Man versus Machine: The Danger of Spectacularising Black Bodies
During the 2017 Super Bowl, Lexus released a commercial for their LC 500 featuring the performance of street dancer Lil Buck. The spot opens with several quick shots: the hooded top of Lil Buck's head; then, the front of the car with headlights beginning to glow; next, a close-up of Lil Buck's face as he opens his eyes. The glow of the headlights still lingers in the viewer's gaze as the whites of Lil Buck's eyes appear, beginning the direct one-to-one comparison between the dancer's body parts and pieces of the machine. During the one-minute extended version of the commercial, Lil Buck is shown on a split screen with the car nine times.
Dance scholars Sherrill Dodds and Colleen Dunagan explore the use of dance on the popular screen and more specifically in commercials, emphasising the relationship between dance and the spectacular. However, neither Dodds nor Dunagan focuses their interrogation on the way that spectacle, and with it the creation of a "superbody," is particularly problematic for black bodies. Dunagan's 2018 Consuming Dance: Choreography and Advertising focuses on the unique intertextual screen space of advertisement and the major role that dance plays within advertising today. Dunagan draws on Guy Debord's work on spectacle, arguing that "commercials employ dance as a vehicle for the amplification of consumption-as-spectacle."1 Through numerous examples, Dunagan demonstrates a variety of ways in which spectacle is employed to generate nostalgia and bring the viewer into a sense of connection with the dancers and, through the dancers, the product at hand. However, rather than connect us to Lil Buck, the Lexus commercial splits and segments his body in such a way that it creates further distance between the viewer's whole body and Lil Buck's fragmented one. Dodds depiction of "superbodies," described in the concluding chapter of the Oxford Handbook of Dance and the Popular Screen as bodies that "exceed the physical capacities of the live human body,"2 lines up much more closely with the way Lil Buck is presented within the commercial. This leads me to ask, when is technological embodiment a possibly liberatory representative frame, and when is it part of an updating of the commodification of black bodies?
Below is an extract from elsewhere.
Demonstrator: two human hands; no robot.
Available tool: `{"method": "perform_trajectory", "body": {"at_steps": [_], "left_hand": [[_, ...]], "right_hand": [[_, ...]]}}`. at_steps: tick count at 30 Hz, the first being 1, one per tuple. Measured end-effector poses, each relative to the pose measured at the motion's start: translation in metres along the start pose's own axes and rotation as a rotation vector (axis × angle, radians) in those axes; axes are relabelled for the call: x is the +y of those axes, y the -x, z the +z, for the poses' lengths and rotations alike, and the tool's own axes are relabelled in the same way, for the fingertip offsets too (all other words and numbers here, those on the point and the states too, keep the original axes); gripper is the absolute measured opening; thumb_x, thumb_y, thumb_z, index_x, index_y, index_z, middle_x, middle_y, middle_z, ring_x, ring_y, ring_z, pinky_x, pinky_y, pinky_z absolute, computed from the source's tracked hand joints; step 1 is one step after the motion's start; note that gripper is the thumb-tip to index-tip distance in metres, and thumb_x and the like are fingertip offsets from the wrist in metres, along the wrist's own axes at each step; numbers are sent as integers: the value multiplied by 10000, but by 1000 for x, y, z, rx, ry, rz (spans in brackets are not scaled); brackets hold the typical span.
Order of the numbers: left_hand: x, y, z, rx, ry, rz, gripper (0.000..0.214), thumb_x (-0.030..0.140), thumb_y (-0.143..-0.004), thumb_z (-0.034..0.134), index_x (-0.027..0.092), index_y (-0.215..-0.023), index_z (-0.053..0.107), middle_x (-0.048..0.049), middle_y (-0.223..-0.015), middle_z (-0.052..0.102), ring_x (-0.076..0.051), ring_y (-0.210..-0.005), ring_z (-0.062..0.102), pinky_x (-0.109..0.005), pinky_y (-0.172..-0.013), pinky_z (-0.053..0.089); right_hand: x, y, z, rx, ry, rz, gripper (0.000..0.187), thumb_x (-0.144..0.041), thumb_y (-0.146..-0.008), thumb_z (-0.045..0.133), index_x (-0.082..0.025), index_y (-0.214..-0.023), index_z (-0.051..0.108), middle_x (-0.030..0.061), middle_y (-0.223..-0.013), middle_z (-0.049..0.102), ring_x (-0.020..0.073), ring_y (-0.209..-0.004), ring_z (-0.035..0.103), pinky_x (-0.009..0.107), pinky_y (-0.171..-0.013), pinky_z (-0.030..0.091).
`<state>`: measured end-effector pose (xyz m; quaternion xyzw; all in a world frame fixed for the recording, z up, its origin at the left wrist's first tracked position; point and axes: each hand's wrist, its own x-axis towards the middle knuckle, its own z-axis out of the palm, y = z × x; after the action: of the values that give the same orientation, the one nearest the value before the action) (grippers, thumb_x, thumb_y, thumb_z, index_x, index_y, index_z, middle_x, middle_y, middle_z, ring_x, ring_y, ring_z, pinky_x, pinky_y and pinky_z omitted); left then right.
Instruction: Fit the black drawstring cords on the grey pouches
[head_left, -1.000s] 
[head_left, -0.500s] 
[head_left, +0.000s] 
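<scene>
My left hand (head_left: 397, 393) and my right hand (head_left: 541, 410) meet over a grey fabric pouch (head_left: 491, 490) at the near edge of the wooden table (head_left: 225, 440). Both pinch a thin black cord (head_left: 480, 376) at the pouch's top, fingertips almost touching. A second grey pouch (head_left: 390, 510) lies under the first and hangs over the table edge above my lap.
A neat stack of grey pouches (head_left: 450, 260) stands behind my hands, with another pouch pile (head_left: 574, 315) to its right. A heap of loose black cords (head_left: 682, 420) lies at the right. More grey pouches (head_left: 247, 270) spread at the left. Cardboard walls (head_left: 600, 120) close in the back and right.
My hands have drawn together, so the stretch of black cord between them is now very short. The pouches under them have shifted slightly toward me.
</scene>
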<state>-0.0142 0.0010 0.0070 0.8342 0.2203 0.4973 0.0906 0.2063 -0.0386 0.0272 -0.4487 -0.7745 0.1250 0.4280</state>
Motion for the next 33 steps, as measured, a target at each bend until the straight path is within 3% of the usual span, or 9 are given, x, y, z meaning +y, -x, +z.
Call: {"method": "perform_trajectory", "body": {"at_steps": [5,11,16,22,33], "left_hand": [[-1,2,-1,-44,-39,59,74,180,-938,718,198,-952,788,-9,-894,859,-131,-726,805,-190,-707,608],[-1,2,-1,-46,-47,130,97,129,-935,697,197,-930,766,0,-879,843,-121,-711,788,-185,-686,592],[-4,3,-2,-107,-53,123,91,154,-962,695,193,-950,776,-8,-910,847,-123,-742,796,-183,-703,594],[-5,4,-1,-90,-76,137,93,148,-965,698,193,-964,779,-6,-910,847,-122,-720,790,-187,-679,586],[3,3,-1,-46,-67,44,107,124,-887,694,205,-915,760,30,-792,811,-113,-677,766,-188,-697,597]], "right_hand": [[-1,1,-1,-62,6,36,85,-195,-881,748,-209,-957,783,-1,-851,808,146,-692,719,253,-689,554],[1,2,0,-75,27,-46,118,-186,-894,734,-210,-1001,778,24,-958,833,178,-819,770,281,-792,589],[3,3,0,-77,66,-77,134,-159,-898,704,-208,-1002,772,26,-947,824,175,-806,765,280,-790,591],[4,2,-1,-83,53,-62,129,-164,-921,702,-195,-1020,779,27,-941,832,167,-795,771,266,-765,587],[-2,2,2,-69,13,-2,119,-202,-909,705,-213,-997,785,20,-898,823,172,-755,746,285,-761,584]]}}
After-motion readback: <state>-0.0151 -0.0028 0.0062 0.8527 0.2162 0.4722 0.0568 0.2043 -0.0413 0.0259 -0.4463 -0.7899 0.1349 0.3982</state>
Lil Buck's construction as machine-like or as a "superbody" falls within a historical trajectory of commodifying blackness, setting up black people as outside the category of human. In Habeas Viscus, Alexander Weheliye argues that "race, racialization, and racial identities [are] ongoing sets of political relations that require, through constant perpetuation via . . . technologies, sciences, economies . . . the barring of nonwhite subjects from the category of the human as it is performed in the modern west."3 Historians Joel Dinerstein and Bruce Sinclair support Weheliye's claim as it relates to technology, arguing that white people have worked to position themselves as the keepers of technology, denying other groups potential and capability.4 This becomes apparent in the Lexus commercial, in which the dancer's body is equated with the technology rather than as a "keeper" of technology. For example, many commercials feature a celebrity driving a vehicle, often with a backdrop of city streets or winding country roads. In these cases, advertisements seem to suggest that we too can be like the celebrity handling the car if we get behind the wheel of such a vehicle. In contrast, while Lil Buck does "pour" himself into the car and place his hands on the steering wheel midway through the commercial, he is then shown once again dancing outside the vehicle, moving alongside the car as it peels out of the white box into a larger industrial looking space. It's not about Lil Buck's ability to drive the car, but a suggestion to drive the Lexus LC 500, which moves as nimbly as Lil Buck, that is being presented here.
Although "super" is primarily framed as a positive attribute, this presentation of Lil Buck extends the construction of black people as outside the category of human. In fact, in three of the commercial's shots, it moves beyond comparison with a machine to show a portion of Lil Buck's body melding to the engine, making him part of the machine. Each takes place against a black backdrop, with low light so that the distinction between human and machine is minimised. In the first of these shots, Lil Buck's head appears behind the engine, arms wrapping around it. In the second shot he is in front of the engine, head down facing the engine and he is shifting his shoulder, again arms hugging the machine. The final shot takes place as part of a montage of the car starting. Lil Buck's finger presses the start button, the covered engine inside the car is shown accompanied by the sound of an engine revving, a close-up of the tachometer's glowing display, then a whooshing sound as Lil Buck's elbows rise to either side of the engine. In this final shot his head is not visible; Lil Buck is becoming more machine than man in this shot where the engine appears to have become his torso. Only his arms are visible, and they seem to be working in harmony with his new metal centre.
Dehumanising black bodies can be deadly. In 2014, Officer Darren Wilson of Ferguson, Missouri claimed Michael Brown's superhuman strength required he shoot at Brown to defend himself. He testified, "And when I grabbed him, the only way I can describe it is I felt like a 5-year-old holding onto Hulk Hogan."5 Journalist Sabrina Siddiqui notes that Wilson was nearly the same size as Brown, despite Wilson's repeated statements about how overwhelmed and outsized he felt in the situation. When black people are portrayed as machines or machine-like by media, real people pay the price.